What is required
In the listing below, find the line that contains "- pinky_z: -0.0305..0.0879" and the line that contains "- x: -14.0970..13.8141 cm". Quote both and every line between them, exactly, and nothing more.

The data
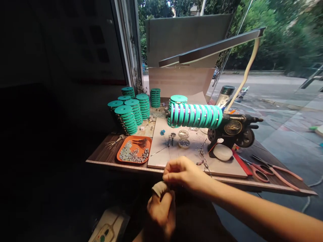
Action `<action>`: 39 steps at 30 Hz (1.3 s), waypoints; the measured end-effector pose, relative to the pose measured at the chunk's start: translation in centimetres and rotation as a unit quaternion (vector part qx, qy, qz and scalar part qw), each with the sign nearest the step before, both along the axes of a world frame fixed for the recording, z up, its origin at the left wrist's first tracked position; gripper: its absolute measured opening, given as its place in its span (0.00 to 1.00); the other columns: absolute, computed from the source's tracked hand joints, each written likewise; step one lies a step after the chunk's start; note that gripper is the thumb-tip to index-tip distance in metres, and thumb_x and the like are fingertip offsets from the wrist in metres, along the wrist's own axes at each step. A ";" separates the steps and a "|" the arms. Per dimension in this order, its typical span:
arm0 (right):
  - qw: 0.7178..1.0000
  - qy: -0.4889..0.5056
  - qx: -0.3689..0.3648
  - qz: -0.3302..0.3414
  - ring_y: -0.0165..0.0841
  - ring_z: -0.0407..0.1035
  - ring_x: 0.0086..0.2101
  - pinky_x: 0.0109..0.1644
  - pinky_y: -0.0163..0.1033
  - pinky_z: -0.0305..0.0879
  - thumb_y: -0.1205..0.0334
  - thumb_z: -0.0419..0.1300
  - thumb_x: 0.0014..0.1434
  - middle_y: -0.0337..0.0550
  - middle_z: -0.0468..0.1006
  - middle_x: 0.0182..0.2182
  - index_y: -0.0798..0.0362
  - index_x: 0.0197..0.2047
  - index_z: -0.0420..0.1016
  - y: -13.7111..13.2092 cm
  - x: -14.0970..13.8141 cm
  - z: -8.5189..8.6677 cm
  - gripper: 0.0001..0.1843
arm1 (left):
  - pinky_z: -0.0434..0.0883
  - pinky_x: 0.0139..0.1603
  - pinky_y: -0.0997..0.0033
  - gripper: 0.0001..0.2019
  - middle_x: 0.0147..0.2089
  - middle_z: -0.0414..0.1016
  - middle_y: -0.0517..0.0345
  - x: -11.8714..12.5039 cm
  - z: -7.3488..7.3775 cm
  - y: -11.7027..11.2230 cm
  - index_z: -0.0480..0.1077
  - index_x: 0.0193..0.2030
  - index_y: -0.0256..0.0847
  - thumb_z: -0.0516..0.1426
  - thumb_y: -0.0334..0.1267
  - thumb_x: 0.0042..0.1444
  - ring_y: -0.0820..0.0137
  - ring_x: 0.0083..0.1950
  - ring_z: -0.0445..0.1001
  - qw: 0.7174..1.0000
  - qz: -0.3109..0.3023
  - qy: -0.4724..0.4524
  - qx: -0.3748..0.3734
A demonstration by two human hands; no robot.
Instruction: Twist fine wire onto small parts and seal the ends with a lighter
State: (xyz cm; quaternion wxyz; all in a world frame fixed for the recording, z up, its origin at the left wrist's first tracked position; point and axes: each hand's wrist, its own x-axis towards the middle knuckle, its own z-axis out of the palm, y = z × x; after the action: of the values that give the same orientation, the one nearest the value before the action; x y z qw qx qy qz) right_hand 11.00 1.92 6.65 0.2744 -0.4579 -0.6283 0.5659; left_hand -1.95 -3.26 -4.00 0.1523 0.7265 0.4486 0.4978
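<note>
Just in front of the table edge, my right hand (pixel 186 174) is closed in a pinch, thumb against fingertips. What it pinches, if anything, is too small to make out. Below and touching or nearly touching it, my left hand (pixel 161 210) is curled shut, a beige wrap (pixel 159 189) around one finger. Its contents are hidden. Nearest to both hands is a light board (pixel 161 161) bearing small round dishes of beads (pixel 184 143) and wire-like tackle pieces (pixel 202 154).
An orange tray (pixel 121 160) of small metal parts lies left, before stacked green spools (pixel 124 119). A dark winding machine (pixel 232 129) carries a row of green spools (pixel 195 115). Pink-handled scissors (pixel 261 173) and long-nosed pliers (pixel 280 173) lie right.
</note>
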 end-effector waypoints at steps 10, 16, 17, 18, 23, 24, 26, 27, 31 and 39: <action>0.985 -0.098 0.143 -0.016 0.31 0.61 0.25 0.28 0.35 0.57 0.71 0.57 0.49 0.40 0.69 0.23 0.56 0.27 0.69 0.5 0.1 -0.3 0.02 | 0.62 0.23 0.78 0.07 0.26 0.67 0.57 -0.6 4.7 1.5 0.68 0.24 0.37 0.54 0.28 0.52 0.75 0.25 0.65 0.966 -0.106 -0.114 -0.207; 0.745 -0.180 0.642 0.012 0.32 0.60 0.23 0.26 0.37 0.57 0.74 0.47 0.60 0.45 0.70 0.20 0.61 0.31 0.73 -5.0 3.7 -4.3 0.14 | 0.42 0.14 0.86 0.05 0.17 0.57 0.67 -0.4 6.1 1.9 0.67 0.24 0.32 0.60 0.29 0.42 0.86 0.16 0.46 0.577 -0.223 -0.424 -0.662; 0.724 -0.192 0.661 0.029 0.33 0.61 0.23 0.25 0.37 0.57 0.74 0.46 0.60 0.47 0.71 0.21 0.63 0.33 0.74 -5.5 3.7 -5.0 0.14 | 0.43 0.14 0.87 0.05 0.17 0.57 0.67 -0.4 6.0 1.9 0.67 0.24 0.31 0.61 0.28 0.41 0.86 0.16 0.47 0.557 -0.227 -0.435 -0.670; 0.709 -0.202 0.674 0.042 0.33 0.62 0.23 0.25 0.38 0.57 0.75 0.47 0.60 0.48 0.72 0.21 0.65 0.34 0.74 -5.8 3.6 -5.6 0.14 | 0.43 0.14 0.87 0.05 0.16 0.56 0.68 -0.4 5.9 1.9 0.67 0.24 0.31 0.61 0.28 0.40 0.86 0.16 0.47 0.547 -0.230 -0.439 -0.674; 0.660 -0.225 0.717 0.015 0.31 0.59 0.19 0.21 0.38 0.52 0.76 0.49 0.58 0.46 0.72 0.18 0.65 0.31 0.75 -5.7 2.7 -6.5 0.13 | 0.42 0.14 0.87 0.07 0.15 0.55 0.69 -0.1 5.4 1.8 0.64 0.22 0.33 0.60 0.30 0.40 0.86 0.15 0.45 0.546 -0.232 -0.421 -0.686; 0.662 -0.228 0.714 0.017 0.31 0.59 0.19 0.20 0.38 0.52 0.76 0.48 0.58 0.45 0.72 0.19 0.64 0.30 0.74 -5.6 2.8 -6.7 0.14 | 0.43 0.14 0.86 0.07 0.15 0.55 0.69 0.0 5.3 1.8 0.63 0.21 0.34 0.60 0.31 0.41 0.86 0.15 0.45 0.549 -0.231 -0.415 -0.688; 0.676 -0.230 0.699 0.033 0.31 0.60 0.20 0.21 0.38 0.53 0.75 0.47 0.59 0.45 0.72 0.20 0.63 0.31 0.74 -5.5 3.3 -7.2 0.15 | 0.42 0.15 0.85 0.09 0.15 0.56 0.68 0.1 5.0 1.8 0.62 0.20 0.35 0.60 0.31 0.40 0.86 0.15 0.45 0.560 -0.224 -0.397 -0.692; 0.687 -0.230 0.688 0.042 0.32 0.61 0.21 0.22 0.38 0.55 0.75 0.45 0.60 0.46 0.72 0.21 0.63 0.31 0.73 -5.4 3.6 -7.7 0.16 | 0.41 0.15 0.85 0.09 0.15 0.56 0.68 0.2 4.8 1.8 0.61 0.20 0.36 0.60 0.31 0.39 0.85 0.15 0.46 0.566 -0.220 -0.386 -0.694; 0.723 -0.245 0.643 0.060 0.32 0.63 0.23 0.25 0.37 0.59 0.76 0.40 0.63 0.45 0.72 0.21 0.60 0.28 0.71 -5.8 4.5 -10.2 0.21 | 0.38 0.16 0.82 0.07 0.16 0.57 0.67 0.7 4.4 2.0 0.63 0.21 0.36 0.60 0.31 0.35 0.83 0.17 0.49 0.612 -0.202 -0.325 -0.692; 0.868 -0.163 0.454 0.120 0.29 0.64 0.24 0.27 0.30 0.63 0.69 0.48 0.62 0.40 0.73 0.22 0.55 0.25 0.70 -7.3 2.5 -8.2 0.16 | 0.58 0.31 0.72 0.05 0.26 0.62 0.59 0.4 3.9 0.8 0.69 0.19 0.40 0.59 0.30 0.42 0.70 0.29 0.61 0.895 -0.145 -0.156 -0.393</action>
State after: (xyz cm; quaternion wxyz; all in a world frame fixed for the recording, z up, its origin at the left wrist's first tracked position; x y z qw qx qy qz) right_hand 13.46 -5.37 -1.60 0.2755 -0.2892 -0.9020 0.1641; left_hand -1.53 -2.41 -0.11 0.5634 0.5775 0.4681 0.3604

Result for this task
  - pinky_z: -0.0305..0.0879
  - thumb_y: -0.1205..0.0334
  - thumb_z: -0.0419..0.1300
  - thumb_x: 0.0014..0.1434
  - middle_y: -0.0337..0.0550
  - middle_z: -0.0468..0.1006
  - middle_x: 0.0182..0.2182
  - index_y: -0.0798..0.0362
  - index_x: 0.0197..0.2047
  - index_z: -0.0420..0.1016
  - y: -13.7111..13.2092 cm
  - x: -14.0970..13.8141 cm

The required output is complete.